» **To do**
Your output should be the complete listing, repeated exactly.

» **Collected data**
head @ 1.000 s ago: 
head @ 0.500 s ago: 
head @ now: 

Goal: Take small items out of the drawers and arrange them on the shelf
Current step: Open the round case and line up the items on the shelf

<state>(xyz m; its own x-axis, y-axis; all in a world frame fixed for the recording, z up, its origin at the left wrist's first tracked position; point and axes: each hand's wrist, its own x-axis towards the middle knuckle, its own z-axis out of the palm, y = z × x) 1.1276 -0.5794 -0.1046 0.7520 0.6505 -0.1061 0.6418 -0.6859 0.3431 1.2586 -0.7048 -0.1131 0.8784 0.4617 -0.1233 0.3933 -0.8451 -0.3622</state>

» **Response to the task**
head @ 1.000 s ago: 
head @ 0.500 s ago: 
head @ now: 

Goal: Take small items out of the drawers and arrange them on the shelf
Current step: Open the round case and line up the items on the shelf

<state>(xyz m; its own x-axis, y-axis; all in a world frame fixed for the recording, z up, its origin at the left wrist's first tracked position; point and axes: each hand's wrist, its own x-axis towards the middle knuckle, its own z-axis out of the palm, y = z × x) 1.1276 -0.5794 -0.1046 0.7520 0.6505 -0.1061 0.6418 -0.6859 0.3431 1.2586 -0.7048 -0.1131 0.8784 0.4617 -0.1233 0.3933 -0.8451 -0.3622</state>

Nothing else is required to complete the exercise.